Directions for this task: If a line below includes the string "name", copy it.

Records for this exercise:
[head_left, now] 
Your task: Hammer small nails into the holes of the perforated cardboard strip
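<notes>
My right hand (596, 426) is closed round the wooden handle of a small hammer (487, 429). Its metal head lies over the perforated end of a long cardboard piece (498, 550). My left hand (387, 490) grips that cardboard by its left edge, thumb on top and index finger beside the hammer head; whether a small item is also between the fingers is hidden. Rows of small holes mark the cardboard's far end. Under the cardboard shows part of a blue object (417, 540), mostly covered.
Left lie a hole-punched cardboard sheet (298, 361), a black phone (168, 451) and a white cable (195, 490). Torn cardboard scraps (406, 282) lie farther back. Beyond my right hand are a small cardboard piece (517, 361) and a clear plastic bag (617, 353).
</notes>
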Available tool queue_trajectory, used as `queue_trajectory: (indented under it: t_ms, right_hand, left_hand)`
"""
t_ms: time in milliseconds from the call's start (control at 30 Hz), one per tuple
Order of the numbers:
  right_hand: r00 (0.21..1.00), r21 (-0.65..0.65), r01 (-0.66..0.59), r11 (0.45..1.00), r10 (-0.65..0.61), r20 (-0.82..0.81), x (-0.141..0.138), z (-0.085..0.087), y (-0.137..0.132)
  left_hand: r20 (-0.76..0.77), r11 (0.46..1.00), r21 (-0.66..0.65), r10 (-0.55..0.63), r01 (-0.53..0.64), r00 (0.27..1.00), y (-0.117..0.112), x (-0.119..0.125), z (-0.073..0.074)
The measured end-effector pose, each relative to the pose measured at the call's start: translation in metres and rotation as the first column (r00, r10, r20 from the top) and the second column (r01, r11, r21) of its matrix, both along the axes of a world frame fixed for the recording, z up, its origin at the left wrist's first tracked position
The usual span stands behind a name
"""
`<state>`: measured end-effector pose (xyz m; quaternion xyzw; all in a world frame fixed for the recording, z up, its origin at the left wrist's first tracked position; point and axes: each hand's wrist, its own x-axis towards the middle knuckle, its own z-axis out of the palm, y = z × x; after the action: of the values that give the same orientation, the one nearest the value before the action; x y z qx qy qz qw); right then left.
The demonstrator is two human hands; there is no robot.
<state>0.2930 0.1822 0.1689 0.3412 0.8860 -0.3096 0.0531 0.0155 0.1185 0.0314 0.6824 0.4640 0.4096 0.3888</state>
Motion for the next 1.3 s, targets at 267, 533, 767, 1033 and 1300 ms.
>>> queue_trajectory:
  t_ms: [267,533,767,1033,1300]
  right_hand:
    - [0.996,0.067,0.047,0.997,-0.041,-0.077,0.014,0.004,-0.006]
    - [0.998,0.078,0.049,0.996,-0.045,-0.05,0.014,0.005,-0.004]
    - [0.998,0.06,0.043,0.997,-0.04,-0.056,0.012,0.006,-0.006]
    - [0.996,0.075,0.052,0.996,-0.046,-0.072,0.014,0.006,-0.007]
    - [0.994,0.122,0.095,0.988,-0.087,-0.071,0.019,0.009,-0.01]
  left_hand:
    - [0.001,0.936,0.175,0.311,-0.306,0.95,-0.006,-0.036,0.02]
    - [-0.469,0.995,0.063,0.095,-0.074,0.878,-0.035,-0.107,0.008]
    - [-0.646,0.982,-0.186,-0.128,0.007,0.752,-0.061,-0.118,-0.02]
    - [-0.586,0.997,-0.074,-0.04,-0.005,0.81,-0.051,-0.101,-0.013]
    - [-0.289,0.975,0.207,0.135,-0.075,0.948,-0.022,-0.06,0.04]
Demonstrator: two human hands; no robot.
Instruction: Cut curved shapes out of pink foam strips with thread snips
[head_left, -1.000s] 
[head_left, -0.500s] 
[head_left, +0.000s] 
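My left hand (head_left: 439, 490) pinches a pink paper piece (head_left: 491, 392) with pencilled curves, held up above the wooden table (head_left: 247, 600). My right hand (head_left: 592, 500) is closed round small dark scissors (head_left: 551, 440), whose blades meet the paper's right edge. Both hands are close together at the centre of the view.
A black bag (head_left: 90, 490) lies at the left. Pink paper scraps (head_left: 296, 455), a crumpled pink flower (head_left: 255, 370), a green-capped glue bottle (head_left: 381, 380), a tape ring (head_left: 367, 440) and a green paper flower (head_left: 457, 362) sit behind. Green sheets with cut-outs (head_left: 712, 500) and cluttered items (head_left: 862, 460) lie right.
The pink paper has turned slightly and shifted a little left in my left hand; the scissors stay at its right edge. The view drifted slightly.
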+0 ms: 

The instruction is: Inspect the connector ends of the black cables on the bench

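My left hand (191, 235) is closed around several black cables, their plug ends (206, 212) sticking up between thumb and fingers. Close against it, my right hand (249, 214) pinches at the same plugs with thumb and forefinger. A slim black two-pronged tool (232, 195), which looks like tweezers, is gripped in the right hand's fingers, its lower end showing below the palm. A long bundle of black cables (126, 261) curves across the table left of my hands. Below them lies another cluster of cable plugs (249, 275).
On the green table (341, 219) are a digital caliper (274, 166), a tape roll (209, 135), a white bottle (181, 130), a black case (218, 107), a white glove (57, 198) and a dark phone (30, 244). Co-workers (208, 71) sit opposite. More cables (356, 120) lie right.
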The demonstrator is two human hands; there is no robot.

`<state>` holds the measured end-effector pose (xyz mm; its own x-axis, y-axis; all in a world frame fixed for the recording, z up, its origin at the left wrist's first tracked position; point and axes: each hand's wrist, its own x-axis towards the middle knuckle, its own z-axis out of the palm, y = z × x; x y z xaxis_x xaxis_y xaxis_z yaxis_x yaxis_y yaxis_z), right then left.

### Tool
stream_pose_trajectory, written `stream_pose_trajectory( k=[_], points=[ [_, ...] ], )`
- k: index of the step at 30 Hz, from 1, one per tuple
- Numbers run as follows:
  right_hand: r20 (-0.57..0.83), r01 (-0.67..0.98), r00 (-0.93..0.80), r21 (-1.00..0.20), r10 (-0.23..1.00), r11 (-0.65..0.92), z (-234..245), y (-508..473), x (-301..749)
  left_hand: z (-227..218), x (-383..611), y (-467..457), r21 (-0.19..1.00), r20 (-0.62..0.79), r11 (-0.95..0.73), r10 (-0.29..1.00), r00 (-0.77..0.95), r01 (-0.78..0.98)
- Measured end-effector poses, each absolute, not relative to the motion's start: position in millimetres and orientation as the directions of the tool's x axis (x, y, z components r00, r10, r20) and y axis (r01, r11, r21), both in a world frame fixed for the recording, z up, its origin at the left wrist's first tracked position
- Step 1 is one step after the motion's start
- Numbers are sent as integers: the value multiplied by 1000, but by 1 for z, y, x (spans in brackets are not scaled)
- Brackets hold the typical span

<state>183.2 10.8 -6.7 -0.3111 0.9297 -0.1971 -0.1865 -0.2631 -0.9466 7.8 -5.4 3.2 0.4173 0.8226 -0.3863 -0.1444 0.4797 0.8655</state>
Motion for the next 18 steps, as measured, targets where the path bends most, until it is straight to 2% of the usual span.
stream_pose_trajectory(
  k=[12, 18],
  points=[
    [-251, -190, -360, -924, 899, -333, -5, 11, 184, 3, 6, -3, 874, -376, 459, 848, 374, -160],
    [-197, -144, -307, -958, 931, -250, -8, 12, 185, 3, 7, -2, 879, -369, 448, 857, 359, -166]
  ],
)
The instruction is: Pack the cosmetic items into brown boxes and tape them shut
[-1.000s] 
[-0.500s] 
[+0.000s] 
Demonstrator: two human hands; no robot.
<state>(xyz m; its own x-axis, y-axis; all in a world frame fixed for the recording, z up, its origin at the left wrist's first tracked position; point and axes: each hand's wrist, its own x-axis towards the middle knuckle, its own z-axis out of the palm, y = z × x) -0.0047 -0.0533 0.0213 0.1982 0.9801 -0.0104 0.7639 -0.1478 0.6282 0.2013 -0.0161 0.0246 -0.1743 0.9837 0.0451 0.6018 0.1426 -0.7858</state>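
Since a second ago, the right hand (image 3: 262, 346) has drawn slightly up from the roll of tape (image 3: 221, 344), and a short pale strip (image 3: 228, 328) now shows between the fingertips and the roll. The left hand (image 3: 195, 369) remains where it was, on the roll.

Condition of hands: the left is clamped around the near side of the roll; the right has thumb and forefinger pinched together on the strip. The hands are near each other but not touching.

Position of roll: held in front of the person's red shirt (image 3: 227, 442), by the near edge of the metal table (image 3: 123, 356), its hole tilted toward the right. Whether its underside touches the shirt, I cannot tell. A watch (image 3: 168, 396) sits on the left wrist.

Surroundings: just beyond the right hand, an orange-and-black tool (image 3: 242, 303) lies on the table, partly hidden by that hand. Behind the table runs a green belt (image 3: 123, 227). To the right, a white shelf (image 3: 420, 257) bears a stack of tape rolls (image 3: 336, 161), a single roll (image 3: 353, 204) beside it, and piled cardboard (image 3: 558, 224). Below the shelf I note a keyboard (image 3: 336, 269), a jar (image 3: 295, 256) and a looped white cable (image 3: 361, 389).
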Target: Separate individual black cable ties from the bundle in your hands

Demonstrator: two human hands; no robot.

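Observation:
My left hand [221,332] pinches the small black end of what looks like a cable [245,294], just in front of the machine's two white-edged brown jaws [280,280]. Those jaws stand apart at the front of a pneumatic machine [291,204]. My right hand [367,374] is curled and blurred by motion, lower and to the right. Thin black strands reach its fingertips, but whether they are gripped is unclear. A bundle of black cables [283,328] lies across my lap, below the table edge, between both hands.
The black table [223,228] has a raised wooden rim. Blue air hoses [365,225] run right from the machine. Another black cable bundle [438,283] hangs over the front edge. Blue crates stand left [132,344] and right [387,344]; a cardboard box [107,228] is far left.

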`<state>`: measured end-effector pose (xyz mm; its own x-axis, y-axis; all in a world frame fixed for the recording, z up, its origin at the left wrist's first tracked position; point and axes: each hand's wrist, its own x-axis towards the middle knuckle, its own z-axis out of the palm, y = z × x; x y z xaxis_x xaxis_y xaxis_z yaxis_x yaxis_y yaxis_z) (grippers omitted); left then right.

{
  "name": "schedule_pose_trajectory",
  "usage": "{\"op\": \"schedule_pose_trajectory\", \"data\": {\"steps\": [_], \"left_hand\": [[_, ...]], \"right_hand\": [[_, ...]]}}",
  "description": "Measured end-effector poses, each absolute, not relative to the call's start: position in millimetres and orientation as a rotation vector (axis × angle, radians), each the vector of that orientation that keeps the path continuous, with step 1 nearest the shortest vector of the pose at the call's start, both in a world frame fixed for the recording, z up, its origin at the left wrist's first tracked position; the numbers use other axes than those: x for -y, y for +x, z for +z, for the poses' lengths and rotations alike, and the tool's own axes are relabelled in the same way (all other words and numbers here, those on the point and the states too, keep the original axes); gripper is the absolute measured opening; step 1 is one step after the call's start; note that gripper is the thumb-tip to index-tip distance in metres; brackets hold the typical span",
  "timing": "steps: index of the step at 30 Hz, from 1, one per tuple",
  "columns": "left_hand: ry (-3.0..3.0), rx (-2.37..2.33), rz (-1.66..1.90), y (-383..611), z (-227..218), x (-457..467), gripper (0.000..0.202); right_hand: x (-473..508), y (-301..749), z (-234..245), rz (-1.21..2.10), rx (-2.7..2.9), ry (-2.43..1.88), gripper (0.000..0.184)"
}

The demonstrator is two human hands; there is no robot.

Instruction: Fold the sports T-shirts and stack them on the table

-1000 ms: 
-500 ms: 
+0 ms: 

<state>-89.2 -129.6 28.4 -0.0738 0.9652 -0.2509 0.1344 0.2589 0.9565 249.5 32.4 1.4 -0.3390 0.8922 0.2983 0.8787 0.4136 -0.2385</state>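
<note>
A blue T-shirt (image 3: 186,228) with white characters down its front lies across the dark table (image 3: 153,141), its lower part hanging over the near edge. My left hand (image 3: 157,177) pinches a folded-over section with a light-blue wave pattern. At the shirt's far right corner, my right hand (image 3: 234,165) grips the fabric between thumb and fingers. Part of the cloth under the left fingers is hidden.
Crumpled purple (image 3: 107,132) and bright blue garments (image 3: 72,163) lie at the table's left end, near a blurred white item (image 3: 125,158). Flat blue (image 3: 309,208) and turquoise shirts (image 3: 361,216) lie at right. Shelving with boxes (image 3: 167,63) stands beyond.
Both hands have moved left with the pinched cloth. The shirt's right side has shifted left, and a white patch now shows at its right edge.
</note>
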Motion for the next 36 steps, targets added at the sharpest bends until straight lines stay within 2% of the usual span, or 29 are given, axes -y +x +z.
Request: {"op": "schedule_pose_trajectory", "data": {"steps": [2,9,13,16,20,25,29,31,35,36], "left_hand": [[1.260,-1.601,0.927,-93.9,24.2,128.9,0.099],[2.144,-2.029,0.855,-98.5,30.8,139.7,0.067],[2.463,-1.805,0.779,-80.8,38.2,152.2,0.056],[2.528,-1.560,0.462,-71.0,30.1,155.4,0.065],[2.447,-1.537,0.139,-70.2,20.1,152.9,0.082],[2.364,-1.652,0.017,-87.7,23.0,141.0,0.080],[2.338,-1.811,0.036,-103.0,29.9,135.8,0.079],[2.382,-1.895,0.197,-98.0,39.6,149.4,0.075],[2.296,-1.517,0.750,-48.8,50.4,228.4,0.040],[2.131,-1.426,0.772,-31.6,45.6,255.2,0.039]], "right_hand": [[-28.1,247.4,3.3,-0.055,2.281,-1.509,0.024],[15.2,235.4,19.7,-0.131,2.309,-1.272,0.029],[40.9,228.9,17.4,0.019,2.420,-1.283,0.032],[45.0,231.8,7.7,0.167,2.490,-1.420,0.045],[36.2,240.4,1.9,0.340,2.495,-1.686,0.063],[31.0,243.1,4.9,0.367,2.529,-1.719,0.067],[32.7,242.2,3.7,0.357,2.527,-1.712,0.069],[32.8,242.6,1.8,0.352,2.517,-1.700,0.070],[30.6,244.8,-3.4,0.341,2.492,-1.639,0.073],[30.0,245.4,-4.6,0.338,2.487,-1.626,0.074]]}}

Response below:
The usual span stands behind a name
  "name": "schedule_pose_trajectory",

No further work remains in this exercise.